Note that initiialzation must happen in two phases because the
OOBMSM VSEC discovery process is not complete at resctrl
"lateinit()" initialization time. So there is an initial hook
that assumes that Intel PMT will exist, called early so that
package scoped domain groups are initialized.
At first mount the remainder of initialization is done.
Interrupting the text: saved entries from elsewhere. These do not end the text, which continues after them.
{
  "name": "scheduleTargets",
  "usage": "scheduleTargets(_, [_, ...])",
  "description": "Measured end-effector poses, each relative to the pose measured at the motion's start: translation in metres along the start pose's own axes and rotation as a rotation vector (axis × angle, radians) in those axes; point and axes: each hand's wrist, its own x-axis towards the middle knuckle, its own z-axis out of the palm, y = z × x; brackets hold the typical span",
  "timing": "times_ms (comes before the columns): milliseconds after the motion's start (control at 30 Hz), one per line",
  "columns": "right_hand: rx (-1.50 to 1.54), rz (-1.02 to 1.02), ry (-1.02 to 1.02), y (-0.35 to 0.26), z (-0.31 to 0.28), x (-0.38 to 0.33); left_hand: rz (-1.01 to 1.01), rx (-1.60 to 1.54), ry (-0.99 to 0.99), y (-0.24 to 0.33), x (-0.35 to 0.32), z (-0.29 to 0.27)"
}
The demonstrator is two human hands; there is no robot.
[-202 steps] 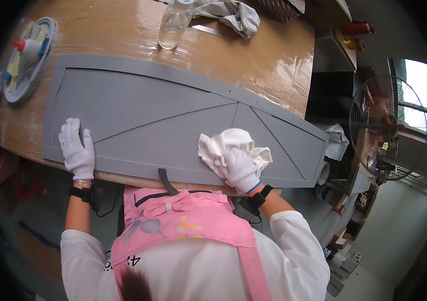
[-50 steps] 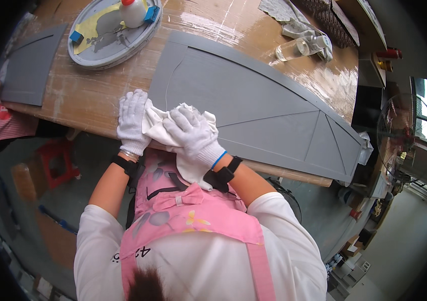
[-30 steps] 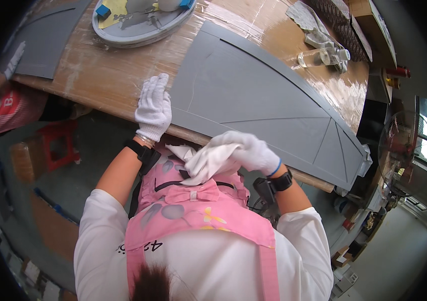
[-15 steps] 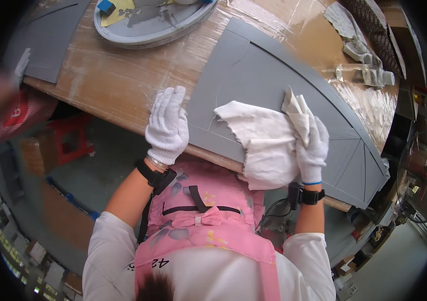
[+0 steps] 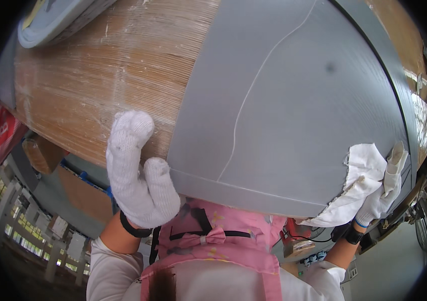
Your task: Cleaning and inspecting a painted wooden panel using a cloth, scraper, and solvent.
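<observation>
A large grey panel (image 5: pixel 293 100) with a curved raised border lies on the table, and a thin pale line winds across its face. My right hand (image 5: pixel 374 206), in a white knit glove, is at the panel's right end, closed on a crumpled white cloth (image 5: pixel 356 190). Part of the cloth spreads over the panel and droops at its near edge. My left hand (image 5: pixel 136 170), gloved too, is lifted by the table's near edge, left of the panel. Its fingers bend forward with the thumb apart, and nothing is between them.
Ribbed brown wrapping covers the table (image 5: pixel 98 90). A grey-smeared round tub (image 5: pixel 58 22) stands at the far left. Beyond the table's left end are a red and pink bag (image 5: pixel 7 133) and part of another person's arm. A fan (image 5: pixel 423 223) stands at the right.
My right hand has carried the cloth rightward along the panel to its end. The left hand has curled its fingers. The view has shifted closer to the panel.
</observation>
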Motion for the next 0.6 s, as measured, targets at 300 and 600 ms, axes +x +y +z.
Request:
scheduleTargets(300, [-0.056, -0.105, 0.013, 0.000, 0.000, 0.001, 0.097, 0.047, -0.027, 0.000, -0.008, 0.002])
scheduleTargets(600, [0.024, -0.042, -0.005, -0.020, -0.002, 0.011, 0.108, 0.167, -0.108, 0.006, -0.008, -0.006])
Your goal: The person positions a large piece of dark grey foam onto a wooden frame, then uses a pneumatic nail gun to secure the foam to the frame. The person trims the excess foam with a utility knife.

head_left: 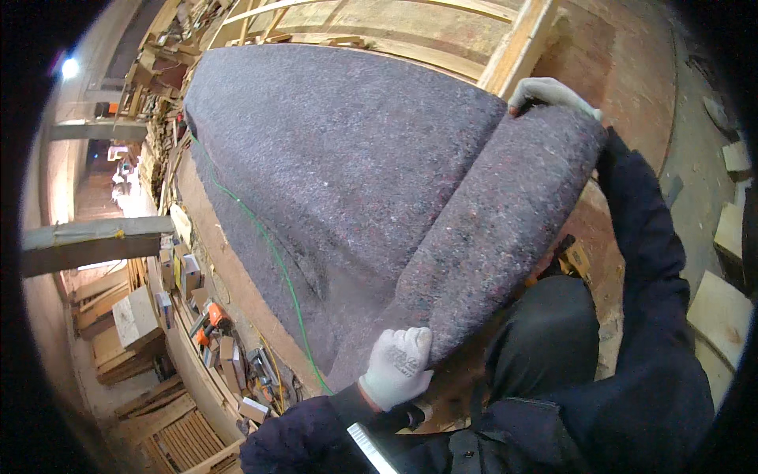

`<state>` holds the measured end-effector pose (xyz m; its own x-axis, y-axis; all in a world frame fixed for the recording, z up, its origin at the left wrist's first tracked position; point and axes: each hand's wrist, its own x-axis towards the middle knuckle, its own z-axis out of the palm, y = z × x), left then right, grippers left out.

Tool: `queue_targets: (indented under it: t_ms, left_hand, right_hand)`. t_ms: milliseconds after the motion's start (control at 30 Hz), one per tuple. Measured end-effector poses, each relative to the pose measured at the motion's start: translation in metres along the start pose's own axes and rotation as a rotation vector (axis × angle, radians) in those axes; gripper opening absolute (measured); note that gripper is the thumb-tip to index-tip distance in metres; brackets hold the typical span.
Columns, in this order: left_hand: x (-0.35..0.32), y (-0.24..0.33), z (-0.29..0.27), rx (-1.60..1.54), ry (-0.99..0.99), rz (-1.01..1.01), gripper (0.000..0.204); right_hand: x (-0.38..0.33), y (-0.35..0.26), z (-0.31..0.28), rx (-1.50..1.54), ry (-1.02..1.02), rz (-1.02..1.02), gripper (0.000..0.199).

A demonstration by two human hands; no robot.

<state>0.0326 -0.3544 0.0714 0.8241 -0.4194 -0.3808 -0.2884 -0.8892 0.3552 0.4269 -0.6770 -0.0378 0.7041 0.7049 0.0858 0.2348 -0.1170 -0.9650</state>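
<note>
A grey, speckled felt sheet [339,150] lies spread over a wooden frame, and its right part is turned into a thick felt roll [505,221]. My left hand [397,367], in a white glove, is closed in a fist on the roll's near end. At the far end, my right hand [555,95], also gloved, curls over the roll's edge; part of its fingers is hidden behind the felt. Folds run through the sheet close to my left hand. A thin green cord [272,245] runs along the sheet's left side.
Wooden beams [513,55] of the frame show beyond the felt. An orange power tool [212,320] and small boxes sit on a bench at left, with stacked boards [170,430] below. Pale boards [720,316] lie at right. A light metal strip [371,449] shows beside my left forearm.
</note>
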Motion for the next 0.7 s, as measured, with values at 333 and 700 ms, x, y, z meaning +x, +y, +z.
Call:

If there
are no Intel PMT events, the package domain lists are removed.
Move definition of struct mon_evt to <linux/resctrl_types.h>
Events for specific systems to be added by a separate patch.
Signed-off-by: Tony Luck <tony.luck@intel.com>
---
include/linux/resctrl.h | 14 ++
include/linux/resctrl_types.h | 14 ++
arch/x86/kernel/cpu/resctrl/internal.h | 6 +
fs/resctrl/internal.h | 14 --
arch/x86/kernel/cpu/resctrl/core.c | 9 +-
arch/x86/kernel/cpu/resctrl/intel_aet.c | 211 ++++++++++++++++++++++++
fs/resctrl/rdtgroup.c | 3 +
arch/x86/kernel/cpu/resctrl/Makefile | 1 +
8 files changed, 255 insertions(+), 17 deletions(-)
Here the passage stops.